UNIVERSITY PARK, Pa. — Today (Sept. 16) Penn State received its second consecutive national Higher Education Excellence in Diversity (HEED) Award from INSIGHT Into Diversity magazine, the oldest and largest diversity-focused publication in higher education. The University will be recognized for the honor in the magazine’s November issue.
Penn State was selected for the HEED Award along with only 82 other higher education institutions across the country. It is the sole award in the nation recognizing colleges and universities for outstanding diversity and inclusion efforts across campuses. Penn State was selected based on the University’s exemplary diversity and inclusion initiatives, and its ability and commitment to embrace a broad definition of diversity on campus.
“That INSIGHT Into Diversity has again recognized Penn State as a national leader in diversity and inclusion, particularly among a larger pool of award candidates, is a testament to the high priority the University places on educational equity and our overall diversity efforts,” Marcus Whitehurst, interim vice provost for Educational Equity, said.
Penn State is only one of four colleges and universities in Pennsylvania — alongside Community College of Allegheny County, Edinboro University of Pennsylvania and Millersville University — to receive the honor, and one of six Big Ten universities, also including Indiana University-Purdue University Indianapolis; University of Minnesota, Twin Cities; University of Illinois at Chicago and at Urbana-Champaign; and University of Wisconsin-La Crosse.
“We hope the HEED Award serves as a way to honor those institutions of higher education that recognize the importance of diversity and inclusion as part of their everyday campus culture,” Lenore Pearlstein, publisher of INSIGHT Into Diversity magazine, explained.
To be considered for the award, institutions had to complete a 40-question application outlining their diversity initiatives. INSIGHT Into Diversity approached its review of applicants from a wide-ranging perspective.
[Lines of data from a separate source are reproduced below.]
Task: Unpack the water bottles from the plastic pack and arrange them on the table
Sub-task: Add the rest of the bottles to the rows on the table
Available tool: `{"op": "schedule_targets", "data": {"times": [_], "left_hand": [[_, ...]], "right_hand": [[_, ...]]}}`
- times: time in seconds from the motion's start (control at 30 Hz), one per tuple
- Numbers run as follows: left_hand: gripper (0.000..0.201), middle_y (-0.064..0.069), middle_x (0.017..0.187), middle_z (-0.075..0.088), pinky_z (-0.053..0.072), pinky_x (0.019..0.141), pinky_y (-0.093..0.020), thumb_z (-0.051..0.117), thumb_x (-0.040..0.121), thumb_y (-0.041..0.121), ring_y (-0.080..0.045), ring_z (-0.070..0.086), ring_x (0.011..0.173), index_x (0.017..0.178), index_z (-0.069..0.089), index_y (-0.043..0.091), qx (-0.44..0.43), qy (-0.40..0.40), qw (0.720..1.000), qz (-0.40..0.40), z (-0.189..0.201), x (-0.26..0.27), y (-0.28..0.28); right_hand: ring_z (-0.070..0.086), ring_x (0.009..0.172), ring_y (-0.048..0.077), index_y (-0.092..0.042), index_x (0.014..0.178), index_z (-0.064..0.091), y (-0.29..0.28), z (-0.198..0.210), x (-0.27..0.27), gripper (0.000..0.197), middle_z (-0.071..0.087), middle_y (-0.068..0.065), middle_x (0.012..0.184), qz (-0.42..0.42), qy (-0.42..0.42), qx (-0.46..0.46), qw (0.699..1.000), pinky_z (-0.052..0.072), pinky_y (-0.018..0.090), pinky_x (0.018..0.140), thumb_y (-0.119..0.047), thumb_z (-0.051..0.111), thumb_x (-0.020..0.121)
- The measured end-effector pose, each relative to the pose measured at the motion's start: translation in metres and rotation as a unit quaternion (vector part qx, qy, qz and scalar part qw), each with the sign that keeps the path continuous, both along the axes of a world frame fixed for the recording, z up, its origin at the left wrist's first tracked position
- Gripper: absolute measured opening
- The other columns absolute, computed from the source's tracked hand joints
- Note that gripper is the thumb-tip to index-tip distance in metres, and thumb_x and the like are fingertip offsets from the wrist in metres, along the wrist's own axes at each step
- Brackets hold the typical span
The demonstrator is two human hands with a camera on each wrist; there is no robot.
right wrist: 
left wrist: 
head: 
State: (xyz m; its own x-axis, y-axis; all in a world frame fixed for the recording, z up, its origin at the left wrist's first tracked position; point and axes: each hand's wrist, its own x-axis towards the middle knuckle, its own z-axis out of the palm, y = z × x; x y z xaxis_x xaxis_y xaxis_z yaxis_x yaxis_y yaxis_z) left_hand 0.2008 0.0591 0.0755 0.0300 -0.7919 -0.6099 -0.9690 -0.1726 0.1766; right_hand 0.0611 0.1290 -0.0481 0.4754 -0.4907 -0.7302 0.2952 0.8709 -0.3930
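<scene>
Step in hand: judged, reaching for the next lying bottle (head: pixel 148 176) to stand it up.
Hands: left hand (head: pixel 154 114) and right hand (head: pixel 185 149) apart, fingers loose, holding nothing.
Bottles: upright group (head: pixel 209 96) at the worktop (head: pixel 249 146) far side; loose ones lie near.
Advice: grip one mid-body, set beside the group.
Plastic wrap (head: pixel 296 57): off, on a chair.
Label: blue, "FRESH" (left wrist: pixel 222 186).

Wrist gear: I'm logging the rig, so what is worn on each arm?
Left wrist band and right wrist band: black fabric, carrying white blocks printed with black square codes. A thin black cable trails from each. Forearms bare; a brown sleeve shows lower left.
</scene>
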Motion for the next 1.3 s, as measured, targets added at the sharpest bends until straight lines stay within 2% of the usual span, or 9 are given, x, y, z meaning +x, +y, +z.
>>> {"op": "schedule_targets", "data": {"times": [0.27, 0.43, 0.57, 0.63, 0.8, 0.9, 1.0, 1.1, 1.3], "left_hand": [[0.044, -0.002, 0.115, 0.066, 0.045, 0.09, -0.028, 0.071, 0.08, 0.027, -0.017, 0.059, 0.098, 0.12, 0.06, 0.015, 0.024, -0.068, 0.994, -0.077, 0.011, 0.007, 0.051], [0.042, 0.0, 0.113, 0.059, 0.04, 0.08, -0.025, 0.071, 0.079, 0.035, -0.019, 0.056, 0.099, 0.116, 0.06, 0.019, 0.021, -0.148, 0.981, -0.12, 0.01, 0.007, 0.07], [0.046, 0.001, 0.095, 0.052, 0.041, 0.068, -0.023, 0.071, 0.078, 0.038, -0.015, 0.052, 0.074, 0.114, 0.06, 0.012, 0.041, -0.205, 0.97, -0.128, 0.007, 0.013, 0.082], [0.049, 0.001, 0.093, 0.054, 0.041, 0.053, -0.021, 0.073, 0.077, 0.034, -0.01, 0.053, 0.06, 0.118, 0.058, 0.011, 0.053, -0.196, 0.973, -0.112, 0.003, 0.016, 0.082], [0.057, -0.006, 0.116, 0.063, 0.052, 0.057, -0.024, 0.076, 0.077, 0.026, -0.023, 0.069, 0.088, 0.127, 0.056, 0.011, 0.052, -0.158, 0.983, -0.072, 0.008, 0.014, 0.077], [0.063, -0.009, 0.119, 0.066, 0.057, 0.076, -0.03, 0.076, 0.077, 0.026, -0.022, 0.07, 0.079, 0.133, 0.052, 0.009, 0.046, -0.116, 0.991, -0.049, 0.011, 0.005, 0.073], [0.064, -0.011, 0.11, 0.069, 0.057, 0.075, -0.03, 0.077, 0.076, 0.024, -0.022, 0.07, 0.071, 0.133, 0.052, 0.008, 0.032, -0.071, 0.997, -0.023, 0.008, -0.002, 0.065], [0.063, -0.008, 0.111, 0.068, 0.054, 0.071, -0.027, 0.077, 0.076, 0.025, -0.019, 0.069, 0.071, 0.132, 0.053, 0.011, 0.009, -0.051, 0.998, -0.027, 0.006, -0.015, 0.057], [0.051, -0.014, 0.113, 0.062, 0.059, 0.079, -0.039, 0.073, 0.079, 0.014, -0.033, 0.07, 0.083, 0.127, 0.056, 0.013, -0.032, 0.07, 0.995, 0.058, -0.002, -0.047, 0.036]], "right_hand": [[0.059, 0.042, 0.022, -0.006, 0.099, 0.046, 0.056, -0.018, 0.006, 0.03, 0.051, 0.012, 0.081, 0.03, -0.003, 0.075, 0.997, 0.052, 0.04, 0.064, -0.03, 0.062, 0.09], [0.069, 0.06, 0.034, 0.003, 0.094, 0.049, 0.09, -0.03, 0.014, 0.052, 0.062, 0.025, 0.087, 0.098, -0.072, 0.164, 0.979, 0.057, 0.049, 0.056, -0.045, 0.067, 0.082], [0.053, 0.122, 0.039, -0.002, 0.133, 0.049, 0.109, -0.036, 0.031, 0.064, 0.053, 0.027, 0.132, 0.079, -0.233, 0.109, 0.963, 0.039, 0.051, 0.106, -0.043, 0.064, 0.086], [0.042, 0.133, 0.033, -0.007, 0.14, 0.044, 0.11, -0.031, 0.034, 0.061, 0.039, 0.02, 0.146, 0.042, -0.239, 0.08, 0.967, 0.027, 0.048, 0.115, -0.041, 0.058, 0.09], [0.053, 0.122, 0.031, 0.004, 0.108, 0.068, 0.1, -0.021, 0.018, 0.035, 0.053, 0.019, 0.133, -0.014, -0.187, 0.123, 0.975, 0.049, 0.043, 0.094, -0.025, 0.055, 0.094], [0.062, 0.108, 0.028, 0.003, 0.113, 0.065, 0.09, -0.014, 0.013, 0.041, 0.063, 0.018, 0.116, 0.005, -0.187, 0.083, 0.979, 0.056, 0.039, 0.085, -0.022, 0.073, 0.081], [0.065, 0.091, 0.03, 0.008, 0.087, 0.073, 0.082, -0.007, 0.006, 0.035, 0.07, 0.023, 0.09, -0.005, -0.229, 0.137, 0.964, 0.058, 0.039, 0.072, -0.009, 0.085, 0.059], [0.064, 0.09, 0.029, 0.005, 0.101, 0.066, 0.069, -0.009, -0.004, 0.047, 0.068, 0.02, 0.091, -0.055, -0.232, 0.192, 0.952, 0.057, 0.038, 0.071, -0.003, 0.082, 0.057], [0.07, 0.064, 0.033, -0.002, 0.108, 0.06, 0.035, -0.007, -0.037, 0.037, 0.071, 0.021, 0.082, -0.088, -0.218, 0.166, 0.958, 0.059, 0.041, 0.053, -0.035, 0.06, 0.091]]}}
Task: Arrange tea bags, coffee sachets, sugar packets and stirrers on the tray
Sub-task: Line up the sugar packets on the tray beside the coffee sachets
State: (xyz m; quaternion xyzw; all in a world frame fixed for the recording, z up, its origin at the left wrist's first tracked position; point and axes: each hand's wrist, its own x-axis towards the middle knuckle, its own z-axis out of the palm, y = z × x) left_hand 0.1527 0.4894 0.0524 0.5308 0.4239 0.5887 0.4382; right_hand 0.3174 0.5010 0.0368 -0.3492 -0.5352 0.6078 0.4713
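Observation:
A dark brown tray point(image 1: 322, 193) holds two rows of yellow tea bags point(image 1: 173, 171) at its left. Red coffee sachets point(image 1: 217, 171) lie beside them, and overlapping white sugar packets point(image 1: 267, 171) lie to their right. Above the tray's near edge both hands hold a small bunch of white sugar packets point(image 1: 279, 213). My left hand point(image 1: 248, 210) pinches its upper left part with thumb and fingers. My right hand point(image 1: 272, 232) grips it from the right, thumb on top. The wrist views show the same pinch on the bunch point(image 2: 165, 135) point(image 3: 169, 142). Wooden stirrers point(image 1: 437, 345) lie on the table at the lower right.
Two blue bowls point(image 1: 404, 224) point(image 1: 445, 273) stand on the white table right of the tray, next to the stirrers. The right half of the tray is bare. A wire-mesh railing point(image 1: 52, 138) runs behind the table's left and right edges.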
The publication considered topics of race and ethnicity, disabilities, women’s issues, veterans issues and LGBT issues across campus programs, including students recruitment, retention and completion; recruitment and retention of faculty members; administrative diversity; suppliers; student services; hiring and employee policies; curriculums; programs and affinity groups; and community partnerships.
Penn State recognizes diversity as a core value of its academic mission in its strategic plan, A Framework to Foster Diversity at Penn State, which outlines seven diversity challenges within the dimensions of Campus Climate and Intergroup Relations, Representation (Access and Success), Education and Scholarship, and Institutional Viability and Vitality.
Penn State has three University-wide President’s Equity Commissions, and each college, campus and administrative unit has a diversity committee, many of which also have committees at the department level. The University also has a strong commitment to U.S. Department of Education TRiO programs and a host of programs that reach out to first-generation, low-income, pre-college students; support academic success; and offer need-based scholarships.
In 2013 the Office of Educational Equity commissioned research and analytics firm Halualani and Associates to conduct the University’s first external review of its diversity and inclusion efforts. The firm studied more than 3,000 pages of documentation across 43 colleges, campuses and units, and conducted a two-day site visit in February 2013.
In a December 2013 presentation Rona Halualani, the firm’s founder and principal, shared the firm’s analysis. The firm determined that Penn State ranks in the top four in comparison to peer institutions for diverse undergraduate student enrollment, diverse student graduation rates and new minority faculty hire numbers.
Halualani added that the Office of the Vice Provost for Educational Equity leads one of the top 10 diversity strategic planning frameworks in the country, and also stands out as one of the few offices nationwide that focuses on diversity achievement outcomes and impact. Halualani also offered recommendations for improvement, which offer the University the opportunity for transformational achievements and the potential to be a national model for higher education.